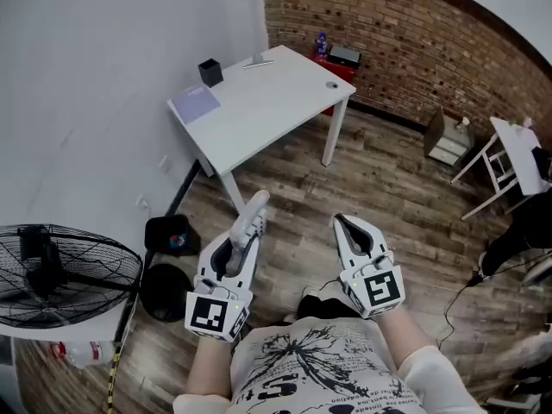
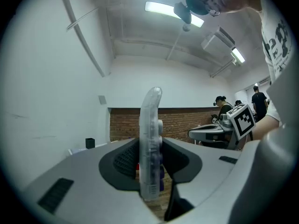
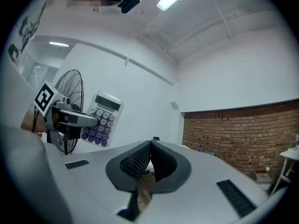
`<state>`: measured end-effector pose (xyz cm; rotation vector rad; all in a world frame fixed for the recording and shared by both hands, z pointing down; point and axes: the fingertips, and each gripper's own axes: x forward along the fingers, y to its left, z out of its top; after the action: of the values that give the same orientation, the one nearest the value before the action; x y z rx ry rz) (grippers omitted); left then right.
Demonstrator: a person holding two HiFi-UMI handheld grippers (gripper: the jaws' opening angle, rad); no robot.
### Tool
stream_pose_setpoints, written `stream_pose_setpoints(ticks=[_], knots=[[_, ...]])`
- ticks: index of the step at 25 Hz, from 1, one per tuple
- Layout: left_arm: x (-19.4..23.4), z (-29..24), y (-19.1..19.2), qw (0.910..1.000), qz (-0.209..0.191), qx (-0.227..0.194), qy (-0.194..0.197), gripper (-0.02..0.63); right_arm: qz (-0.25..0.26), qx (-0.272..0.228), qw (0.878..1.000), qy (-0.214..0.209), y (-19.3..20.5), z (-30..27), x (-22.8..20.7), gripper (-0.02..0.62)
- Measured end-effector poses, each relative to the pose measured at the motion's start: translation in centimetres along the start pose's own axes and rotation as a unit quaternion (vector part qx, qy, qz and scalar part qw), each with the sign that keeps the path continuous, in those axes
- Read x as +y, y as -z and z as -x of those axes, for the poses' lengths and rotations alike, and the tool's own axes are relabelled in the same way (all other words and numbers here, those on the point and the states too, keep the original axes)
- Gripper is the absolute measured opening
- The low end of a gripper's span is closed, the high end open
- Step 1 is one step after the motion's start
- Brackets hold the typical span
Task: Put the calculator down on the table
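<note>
The left claw (image 1: 242, 235) is clamped on the calculator (image 2: 150, 139), which stands edge-on between the jaws with its top poking out ahead, up in the air. The right claw (image 3: 148, 157) is closed on nothing, held level just beside the left. The white desk (image 1: 267, 102) stands well ahead against the wall, carrying a black cup (image 1: 210, 72) and a purple sheet (image 1: 197, 103).
</note>
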<state>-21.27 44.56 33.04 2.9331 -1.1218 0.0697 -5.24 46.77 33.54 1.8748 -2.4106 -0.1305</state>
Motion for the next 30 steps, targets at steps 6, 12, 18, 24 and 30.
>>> stream_pose_setpoints(ticks=[6, 12, 18, 24, 30], knots=[[0.4, -2.2, 0.9, 1.0, 0.007, 0.006, 0.001, 0.137, -0.015, 0.025, 1.0, 0.005, 1.9, -1.4, -1.6, 0.014], [2.3, -6.3, 2.4, 0.9997, 0.01, 0.021, -0.012, 0.137, -0.041, 0.039, 0.998, 0.007, 4.2, -5.6, -5.2, 0.014], [6.2, -13.7, 3.9, 0.9977, 0.011, 0.032, -0.059, 0.137, -0.031, 0.034, 0.999, -0.022, 6.5, -13.7, -11.0, 0.014], [10.3, -24.7, 3.2, 0.9934, 0.025, 0.033, -0.107, 0.137, -0.032, 0.037, 0.996, -0.069, 7.0, -24.3, -19.1, 0.014], [13.5, -35.4, 2.0, 0.9865, 0.031, 0.017, -0.16, 0.137, -0.009, 0.025, 0.992, -0.123, 6.7, -33.7, -27.5, 0.014]])
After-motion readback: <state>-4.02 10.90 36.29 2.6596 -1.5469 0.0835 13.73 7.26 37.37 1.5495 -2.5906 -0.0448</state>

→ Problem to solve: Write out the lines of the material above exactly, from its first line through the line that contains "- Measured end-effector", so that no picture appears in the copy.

→ Response to the exercise:
`<state>`: measured end-effector pose (xyz cm; rotation vector rad; all in a world frame fixed for the recording and shared by both hands, z pointing down; point and axes: the fingertips, and each gripper's own axes: x forward along the fingers, y to its left, z out of its top; after the action: of the values that give the same orientation, the one nearest the value before the action; x y z rx ry rz) (grippers omitted); left then right.
Demonstrator: a person holding two HiFi-UMI handheld grippers (gripper: the jaws' opening angle, rad); no robot.
### Tool
stream_pose_setpoints, written `stream_pose_setpoints(ticks=[_], knots=[[_, ...]])`
- ticks: index of the step at 25 Hz, from 1, one per tuple
- Layout: left_arm: x (-19.4..23.4), z (-29..24), y (-19.1..19.2), qw (0.910..1.000), qz (-0.209..0.191), qx (-0.227..0.194), qy (-0.194..0.197), gripper (-0.02..0.63); right_arm: qz (-0.25..0.26), qx (-0.272..0.228), qw (0.878..1.000), qy (-0.214..0.209), y (-19.3..20.5), z (-30..27), x (-22.8..20.7), gripper (-0.02..0.62)
- Measured end-effector poses, each relative to the pose measured at the motion's start: translation in centimetres along the start pose's own axes and rotation as a unit quaternion (vector part qx, qy, qz and scalar part qw), each with the sign that keeps the path continuous, in those axes

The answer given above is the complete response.